We’ve been using Lamina channels lately and while testing stuff (and maybe in our impl) it would be helpful at times to have some way to encapsulate the future result of the results put on a channel. The java.util.concurrent.Future interface is a great match for this and Clojure has a bunch of functions to work with it already (@/deref, future-done?, etc).
I took a stab at implementing a channel future as below. This implementation creates an anonymous object that implements
clojure.lang.IDeref (for @ support) using
reify. It closes over two things: 1) the result (a seq of the remaining items in the channel) at the time channel is sealed and 2) a CountDownLatch used to notify and threads waiting for the result.
The crux of this is adding a listener to the channel for the sealed event using on-sealed. This listener waits until the channel is sealed, then extracts the seq from the channel and sets it as the result. Then it counts down on the latch, waking up all awaiting listeners.

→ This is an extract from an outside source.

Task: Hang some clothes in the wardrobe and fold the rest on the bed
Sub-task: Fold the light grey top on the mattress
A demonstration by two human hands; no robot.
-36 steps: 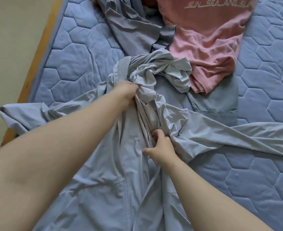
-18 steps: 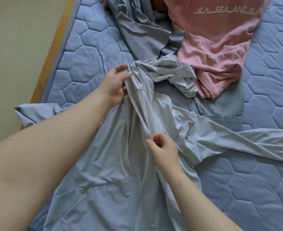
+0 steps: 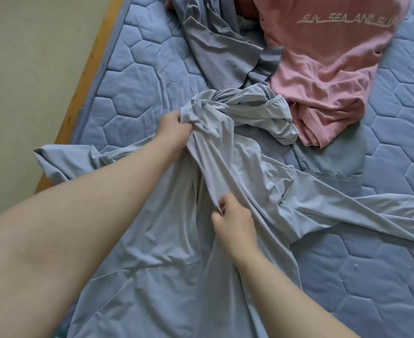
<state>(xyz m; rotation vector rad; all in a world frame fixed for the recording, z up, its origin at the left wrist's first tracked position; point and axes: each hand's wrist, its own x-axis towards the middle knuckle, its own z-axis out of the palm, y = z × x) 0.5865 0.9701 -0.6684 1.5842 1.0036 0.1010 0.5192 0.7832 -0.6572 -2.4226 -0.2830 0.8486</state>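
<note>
A pale blue-grey long-sleeved garment (image 3: 171,240) lies spread over the quilted blue mattress (image 3: 384,276), its upper part bunched in a heap. My left hand (image 3: 174,132) grips the cloth near that bunched top. My right hand (image 3: 232,223) pinches a front edge of the same garment lower down. One sleeve (image 3: 362,215) stretches to the right, the other hangs over the bed's left edge. A pink T-shirt (image 3: 323,69) with white lettering lies at the far right. A darker grey garment (image 3: 220,50) lies beside it, and a blue denim piece (image 3: 330,162) shows under the pink shirt.
The bed's wooden frame (image 3: 86,76) runs along the left, with beige floor (image 3: 25,69) beyond it. Bare mattress shows at the far left and at the lower right.
My left hand closed on the bunched top and drew it toward the left. My right hand shifted slightly along the front edge, still pinching it. The view moved closer.
</note>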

It took me quite a while to internalize the sealed/closed difference. The current model of a channel’s state is:
open -> CLOSE -> sealed -> EMPTY -> closed
The lower case words are states and the UPPER case words are events that move between them. The CLOSE event happens when a producer calls (close) on the channel. At that point, the channel is sealed and no more items can be added to channel but the existing items have not (necessarily) yet been removed from the channel by the consumer. When the consumer reads all data from the channel, it then becomes closed. I think the confusing part of this is that the (close) action takes you to the sealed state not the closed state (and fires on-sealed callbacks, not necessarily on-closed callbacks). I think the states and actions make sense, but I would prefer names like:
open -> CLOSE -> closed -> EMPTY -> drained
so that the close action takes you to a closed state and fire on-closed callbacks while emptying the closed channel would go to a drained state and fire on-drained callbacks. Just a thought.
Here’s the code:
(defn channel-future "Takes a Channel and returns a Future that can be used to obtain a seq of the results on the channel when the channel is sealed. Cancellation is not supported." [channel] (let [result (atom nil) latch (CountDownLatch. 1)] (ch/on-sealed channel (fn  (reset! result (ch/channel-seq channel)) (.countDown latch))) (reify Future (isDone [this] (boolean @result)) (get [this] (.await latch) @result) (get [this timeout unit] (.await latch timeout unit) @result) (isCancelled [this] false) (cancel [this may-interrupt] (throw (UnsupportedOperationException. "Channel Futures don't support cancellation."))) clojure.lang.IDeref (deref [this] (.get this)))))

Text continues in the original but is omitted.